The bitcode for this store instruction will directly encode the i8 type, which is easy to parse (this is a type-(1) situation). It will not encode the ptr/i8* type, however (this is a type-(2) situation). llvm-pretty-bc-parser now has a choice to make: should it fill in ptr in the AST, or should it fill in i8*?

If we aimed to only support one particular version of LLVM, then this would be an easy choice, as we would simply pick ptr for recent LLVM versions and i8* for older LLVM versions. But llvm-pretty-bc-parser has made the somewhat unusual choice of supporting multiple versions of the LLVM language simultaneously. There are good reasons for doing so (there are some projects where we still need to use non-opaque pointers), so when I upgraded llvm-pretty-bc-parser to support opaque pointers, I decided to have the library pick i8* in this example. This isn't an entirely arbitrary choice, since i8* has more type information than ptr, and i8* is supported by more LLVM versions than ptr.

For tools like Crucible, the consequences of this choice aren't that important, since it can handle both i8* and ptr without issue, and it can even handle programs that contain both. For tools like llvm-as, however, mixing the two pointer types is problematic, as it requires that a given program either use exclusively opaque pointers or exclusively non-opaque pointers. llvm-pretty-bc-parser's own test suite uses llvm-as, so I cooked up the fixupOpaquePtrs function to sanitize files with mixed pointer types and make them all use opaque ones.
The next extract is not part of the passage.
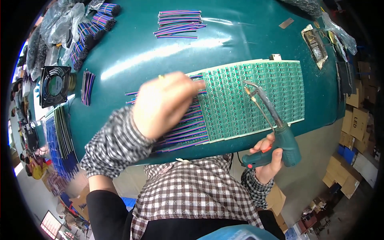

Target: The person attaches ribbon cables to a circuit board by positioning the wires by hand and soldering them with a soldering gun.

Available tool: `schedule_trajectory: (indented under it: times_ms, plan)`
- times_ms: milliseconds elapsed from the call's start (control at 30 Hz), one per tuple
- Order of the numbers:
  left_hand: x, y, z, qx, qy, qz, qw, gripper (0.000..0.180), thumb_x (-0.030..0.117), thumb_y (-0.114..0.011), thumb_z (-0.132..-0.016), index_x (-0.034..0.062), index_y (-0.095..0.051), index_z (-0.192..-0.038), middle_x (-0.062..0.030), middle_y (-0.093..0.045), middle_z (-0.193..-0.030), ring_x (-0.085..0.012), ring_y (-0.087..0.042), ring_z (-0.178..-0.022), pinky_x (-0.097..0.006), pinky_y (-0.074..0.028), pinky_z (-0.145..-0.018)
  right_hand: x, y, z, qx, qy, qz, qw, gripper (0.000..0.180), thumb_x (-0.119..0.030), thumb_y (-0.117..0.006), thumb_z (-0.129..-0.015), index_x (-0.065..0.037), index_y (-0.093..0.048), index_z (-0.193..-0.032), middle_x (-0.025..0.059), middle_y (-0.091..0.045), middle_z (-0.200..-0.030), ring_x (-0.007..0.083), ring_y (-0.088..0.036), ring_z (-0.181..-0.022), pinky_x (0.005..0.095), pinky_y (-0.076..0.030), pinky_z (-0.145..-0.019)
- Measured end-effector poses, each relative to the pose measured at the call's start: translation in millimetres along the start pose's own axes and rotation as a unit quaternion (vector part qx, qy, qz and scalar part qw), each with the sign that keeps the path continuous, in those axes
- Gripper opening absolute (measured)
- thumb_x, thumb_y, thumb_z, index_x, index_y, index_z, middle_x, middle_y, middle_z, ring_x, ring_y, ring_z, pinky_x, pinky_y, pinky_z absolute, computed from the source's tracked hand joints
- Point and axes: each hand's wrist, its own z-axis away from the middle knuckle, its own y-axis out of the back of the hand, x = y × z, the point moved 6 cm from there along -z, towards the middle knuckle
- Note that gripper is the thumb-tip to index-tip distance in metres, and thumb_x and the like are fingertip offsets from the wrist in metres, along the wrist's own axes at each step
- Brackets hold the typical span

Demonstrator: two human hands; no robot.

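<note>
My right hand (269, 157) grips the handle of a green soldering gun (289, 146). The gun's bent metal tip and a thin feed tube rise over a wide panel of green circuit boards (276, 96), and I cannot tell whether the tip touches it. Blurred by motion, my left hand (163, 105) is at the panel's left edge with its fingers closed. Its fingertips lie by the wire ends, and what they pinch is hidden. Rows of multicoloured wires (188, 134) run leftward from that edge, partly covered by my left hand and sleeve.
A bundle of short wires (180, 25) lies at the far side of the green table (132, 52). To the left are a black fan (55, 87), a small wire bundle (87, 87) and several tied bundles (90, 32). A worn metal tray (315, 46) sits far right.
</note>
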Motion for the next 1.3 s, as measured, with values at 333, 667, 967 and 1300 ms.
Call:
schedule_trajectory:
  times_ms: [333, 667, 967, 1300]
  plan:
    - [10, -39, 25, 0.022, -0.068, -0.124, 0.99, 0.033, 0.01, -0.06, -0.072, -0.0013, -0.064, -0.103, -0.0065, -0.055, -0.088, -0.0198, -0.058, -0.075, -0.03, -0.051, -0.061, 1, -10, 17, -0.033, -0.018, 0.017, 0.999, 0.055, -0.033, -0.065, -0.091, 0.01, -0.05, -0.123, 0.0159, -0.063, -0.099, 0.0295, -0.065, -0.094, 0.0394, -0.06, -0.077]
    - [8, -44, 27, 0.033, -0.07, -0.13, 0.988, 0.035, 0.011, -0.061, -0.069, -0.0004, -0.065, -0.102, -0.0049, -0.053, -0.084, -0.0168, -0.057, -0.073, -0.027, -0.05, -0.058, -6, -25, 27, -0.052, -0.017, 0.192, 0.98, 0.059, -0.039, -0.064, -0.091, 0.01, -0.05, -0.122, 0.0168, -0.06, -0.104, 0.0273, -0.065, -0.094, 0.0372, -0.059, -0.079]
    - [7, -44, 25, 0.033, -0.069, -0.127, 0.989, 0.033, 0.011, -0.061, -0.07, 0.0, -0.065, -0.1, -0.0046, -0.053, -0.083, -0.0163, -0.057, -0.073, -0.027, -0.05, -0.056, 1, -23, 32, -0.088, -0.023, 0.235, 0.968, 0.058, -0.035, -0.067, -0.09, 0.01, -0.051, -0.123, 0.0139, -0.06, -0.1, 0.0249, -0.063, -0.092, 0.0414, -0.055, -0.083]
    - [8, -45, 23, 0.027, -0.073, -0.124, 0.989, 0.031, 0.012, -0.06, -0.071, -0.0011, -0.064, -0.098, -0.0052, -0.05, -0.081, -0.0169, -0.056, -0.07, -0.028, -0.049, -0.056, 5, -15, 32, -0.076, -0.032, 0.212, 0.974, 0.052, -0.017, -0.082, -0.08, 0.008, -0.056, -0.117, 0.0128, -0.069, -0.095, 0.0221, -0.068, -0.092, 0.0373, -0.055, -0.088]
This is ultimately a hack, however, and it is one that we should strive to remove.

---

At the end of the day, producing ASTs with mixed opaque and non-opaque pointer types is asking for trouble, so I think we should exclusively use one or the other. Unfortunately, different LLVM versions only support certain pointer types, so we must be careful about which pointer type we pick.
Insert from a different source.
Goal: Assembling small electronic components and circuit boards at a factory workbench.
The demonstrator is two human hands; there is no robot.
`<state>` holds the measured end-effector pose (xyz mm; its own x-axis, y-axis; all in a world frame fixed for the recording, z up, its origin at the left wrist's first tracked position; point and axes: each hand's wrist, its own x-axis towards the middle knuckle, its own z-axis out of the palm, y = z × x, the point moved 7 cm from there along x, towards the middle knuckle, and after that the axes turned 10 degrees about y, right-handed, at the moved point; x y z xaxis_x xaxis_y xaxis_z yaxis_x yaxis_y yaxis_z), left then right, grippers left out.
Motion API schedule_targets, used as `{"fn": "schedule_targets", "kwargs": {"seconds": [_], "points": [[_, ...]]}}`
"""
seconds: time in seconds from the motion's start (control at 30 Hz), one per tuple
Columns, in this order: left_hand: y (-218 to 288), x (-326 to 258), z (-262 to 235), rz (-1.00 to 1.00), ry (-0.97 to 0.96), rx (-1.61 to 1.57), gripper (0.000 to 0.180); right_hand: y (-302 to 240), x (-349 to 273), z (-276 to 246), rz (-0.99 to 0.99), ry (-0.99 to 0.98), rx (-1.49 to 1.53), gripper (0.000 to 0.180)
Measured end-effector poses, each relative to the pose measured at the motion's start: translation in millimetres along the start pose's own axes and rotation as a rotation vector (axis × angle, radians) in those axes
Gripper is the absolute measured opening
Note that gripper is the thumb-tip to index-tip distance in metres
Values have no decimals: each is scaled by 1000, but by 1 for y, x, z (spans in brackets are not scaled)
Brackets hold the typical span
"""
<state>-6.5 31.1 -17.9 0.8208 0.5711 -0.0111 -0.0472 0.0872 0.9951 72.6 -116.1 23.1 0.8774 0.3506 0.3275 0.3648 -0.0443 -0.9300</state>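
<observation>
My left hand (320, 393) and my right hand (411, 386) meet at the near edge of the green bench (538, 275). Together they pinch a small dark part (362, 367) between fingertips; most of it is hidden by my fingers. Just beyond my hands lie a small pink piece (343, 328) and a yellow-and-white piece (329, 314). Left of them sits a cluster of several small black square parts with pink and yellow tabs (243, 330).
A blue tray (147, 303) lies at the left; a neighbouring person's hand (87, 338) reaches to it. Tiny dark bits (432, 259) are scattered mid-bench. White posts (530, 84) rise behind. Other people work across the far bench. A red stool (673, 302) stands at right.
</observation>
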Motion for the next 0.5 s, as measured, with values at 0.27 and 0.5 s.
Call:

One possible solution would be to tweak llvm-pretty-bc-parser's behavior based on what version of LLVM it is parsing. I'm not terribly fond of this idea, since the LLVM bitcode format is intended to be (largely) backwards-compatible, and we really ought to be able to parse bitcode without having to know the version number.
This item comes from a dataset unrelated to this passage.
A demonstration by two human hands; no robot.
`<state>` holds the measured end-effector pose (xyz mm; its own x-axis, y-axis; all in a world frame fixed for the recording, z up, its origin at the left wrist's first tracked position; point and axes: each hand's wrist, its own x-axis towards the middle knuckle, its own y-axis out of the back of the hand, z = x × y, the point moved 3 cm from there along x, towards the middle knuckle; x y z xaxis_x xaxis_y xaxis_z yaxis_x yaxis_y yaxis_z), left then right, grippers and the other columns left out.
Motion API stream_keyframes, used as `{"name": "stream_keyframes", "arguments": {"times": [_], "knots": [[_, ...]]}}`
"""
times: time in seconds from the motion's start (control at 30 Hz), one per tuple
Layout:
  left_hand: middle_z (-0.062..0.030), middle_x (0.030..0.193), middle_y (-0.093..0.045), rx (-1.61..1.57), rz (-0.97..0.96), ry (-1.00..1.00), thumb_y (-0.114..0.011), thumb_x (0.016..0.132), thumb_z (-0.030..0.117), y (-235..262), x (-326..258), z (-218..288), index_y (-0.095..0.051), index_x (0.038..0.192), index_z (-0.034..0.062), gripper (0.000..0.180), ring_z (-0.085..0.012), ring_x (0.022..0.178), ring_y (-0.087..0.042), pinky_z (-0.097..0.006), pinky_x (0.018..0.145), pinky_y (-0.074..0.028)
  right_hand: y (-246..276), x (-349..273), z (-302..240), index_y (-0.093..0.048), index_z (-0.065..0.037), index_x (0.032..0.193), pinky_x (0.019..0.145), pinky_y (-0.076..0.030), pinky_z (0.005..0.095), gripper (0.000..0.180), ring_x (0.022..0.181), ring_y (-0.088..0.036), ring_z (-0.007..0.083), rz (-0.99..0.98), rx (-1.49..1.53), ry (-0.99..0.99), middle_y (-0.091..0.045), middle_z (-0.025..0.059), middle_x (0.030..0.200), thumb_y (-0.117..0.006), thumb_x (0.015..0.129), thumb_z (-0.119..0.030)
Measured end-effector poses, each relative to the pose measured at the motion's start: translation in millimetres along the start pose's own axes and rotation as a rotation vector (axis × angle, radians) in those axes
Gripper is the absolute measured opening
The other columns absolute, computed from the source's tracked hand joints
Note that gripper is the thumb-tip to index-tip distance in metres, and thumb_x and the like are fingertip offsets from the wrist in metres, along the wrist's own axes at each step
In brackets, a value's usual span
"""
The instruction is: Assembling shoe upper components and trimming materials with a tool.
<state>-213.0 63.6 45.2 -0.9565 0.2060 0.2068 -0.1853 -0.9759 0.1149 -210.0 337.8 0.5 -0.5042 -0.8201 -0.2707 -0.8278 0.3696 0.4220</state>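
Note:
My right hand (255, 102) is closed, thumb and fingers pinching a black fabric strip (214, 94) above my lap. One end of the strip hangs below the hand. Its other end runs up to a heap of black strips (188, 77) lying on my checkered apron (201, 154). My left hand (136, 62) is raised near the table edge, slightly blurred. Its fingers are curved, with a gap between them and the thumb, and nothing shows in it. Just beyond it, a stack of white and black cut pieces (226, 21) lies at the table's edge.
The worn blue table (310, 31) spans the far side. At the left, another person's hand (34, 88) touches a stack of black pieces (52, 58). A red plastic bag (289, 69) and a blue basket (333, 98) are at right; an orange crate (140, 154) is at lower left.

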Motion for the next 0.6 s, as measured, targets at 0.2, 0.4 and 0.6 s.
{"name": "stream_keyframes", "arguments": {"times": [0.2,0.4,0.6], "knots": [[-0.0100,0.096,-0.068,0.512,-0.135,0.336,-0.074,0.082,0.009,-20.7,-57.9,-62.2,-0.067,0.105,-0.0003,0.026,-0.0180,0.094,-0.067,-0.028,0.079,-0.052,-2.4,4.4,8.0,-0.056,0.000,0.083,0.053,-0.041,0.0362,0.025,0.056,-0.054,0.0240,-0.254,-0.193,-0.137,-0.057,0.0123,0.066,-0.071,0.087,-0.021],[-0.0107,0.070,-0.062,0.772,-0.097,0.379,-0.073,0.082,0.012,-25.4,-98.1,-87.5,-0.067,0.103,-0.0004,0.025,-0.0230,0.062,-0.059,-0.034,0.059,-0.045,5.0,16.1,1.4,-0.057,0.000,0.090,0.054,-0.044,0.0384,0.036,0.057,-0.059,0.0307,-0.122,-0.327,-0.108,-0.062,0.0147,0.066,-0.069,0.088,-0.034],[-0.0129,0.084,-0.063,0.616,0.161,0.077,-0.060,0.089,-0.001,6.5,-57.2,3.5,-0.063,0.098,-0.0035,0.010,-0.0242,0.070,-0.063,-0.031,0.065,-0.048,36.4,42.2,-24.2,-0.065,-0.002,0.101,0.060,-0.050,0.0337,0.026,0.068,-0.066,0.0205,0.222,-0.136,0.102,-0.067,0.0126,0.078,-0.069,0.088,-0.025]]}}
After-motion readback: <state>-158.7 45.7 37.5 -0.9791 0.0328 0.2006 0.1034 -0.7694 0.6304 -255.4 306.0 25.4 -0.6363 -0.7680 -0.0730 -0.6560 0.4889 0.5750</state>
Another possible way forward would be to add a configuration option that allows switching between one pointer type or the other. I'm slightly more fond of this idea, although we'd have to figure out what the right default setting should be.

[peterohanley]

I think I have another case of needing more info:

@global_var = external constant [1 x i8]

define i64 @h() {
  br i1 icmp ne (i32 ptrtoint (ptr @global_var to i32), i32 1), label %pc_1, label %pc_1
pc_1:
  ret i64 0
}

llvm-as -> .bc -> llvm-disasm:

; reduced2.ll.bc
source_filename = "reduced2.ll"
target triple = "unknown-unknown-unknown-unknown-"
@global_var = external constant [1 x i8]
define i64 @h() {
; <label>: 0
  br i1 icmp ne ([1 x i8]* @global_var, i32 1), label %pc_1, label %pc_1
pc_1:
  ret i64 0
}

This is rejected by llvm-as:

llvm-as: reduced2.ll:6:9: error: compare operands must have the same type
br i1 icmp ne ([1 x i8]* @global_var, i32 1), label %pc_1, label %pc_1
      ^

llvm-as -> .bc -> llvm-dis:

; ModuleID = 'reduced2.ll.bc'
source_filename = "reduced2.ll"

@global_var = external constant [1 x i8]

define i64 @h() {
  br i1 icmp ne (i32 ptrtoint (ptr @global_var to i32), i32 1), label %pc_1, label %pc_1

pc_1:                                             ; preds = %0, %0
  ret i64 0
}

There is no ptrtoint in the AST dump. I haven't analyzed the bitcode directly yet.

[RyanGlScott]

I think that this is actually a separate issue, as it's possible to trigger this bug without the use of opaque pointers. See #266.